Você já se perguntou o que acontece com o real você — quando o corpo físico é entregue às chamas? O medo da cremação é antigo. No Brasil, cemitérios com seus túmulos pesados e flores murchas compõem o cenário habitual da despedida. A terra engolindo o caixão. Como se o destino final fosse a terra. Mas e se o destino final não for a terra — nem o fogo? O Espiritismo é preciso: o corpo físico é apenas uma vestimenta. Cumpre sua função durante a existência e, ao fim do ciclo, já não é mais necessário. O que importa — e persiste — é o perispírito, o corpo espiritual semimaterial que serve de elo entre o espírito imortal e a matéria densa. E é exatamente por isso que a pergunta sobre a cremação é tão relevante: o perispírito sente os efeitos da destruição do corpo físico? A resposta que nos chega através de Emmanuel é direta: sim, há um período de transição. O espírito recém-desencarnado ainda está em processo de desligamento, retirando gradualmente os remanescentes da sua própria saída do corpo. Por isso, o tempo recomendado antes da cremação é de setenta e duas horas. Durante esse período, o corpo deve ser mantido em câmara frigorífica, sem qualquer indício de decomposição.

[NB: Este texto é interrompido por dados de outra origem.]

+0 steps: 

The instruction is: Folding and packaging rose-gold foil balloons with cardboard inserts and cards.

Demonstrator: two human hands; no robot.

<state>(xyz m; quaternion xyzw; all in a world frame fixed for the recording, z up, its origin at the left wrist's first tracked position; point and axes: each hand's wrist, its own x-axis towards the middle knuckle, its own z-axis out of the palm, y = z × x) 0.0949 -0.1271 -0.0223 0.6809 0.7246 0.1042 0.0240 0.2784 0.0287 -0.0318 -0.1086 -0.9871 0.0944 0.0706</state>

A neurociência converge: pesquisas confirmam que a morte celular não é instantânea. Há uma cascata biológica que se estende por horas após a parada cardiorrespiratória. O que a doutrina chama de desligamento do perispírito, a ciência observa como desativação progressiva dos sistemas bioelétricos.
Setenta e duas horas não é superstição. É respeito ao processo invisível que nenhuma câmera registra — mas que a consciência já reconhece. Nós não morremos. Nós mudamos de endereço. E toda mudança merece o tempo que ela exige.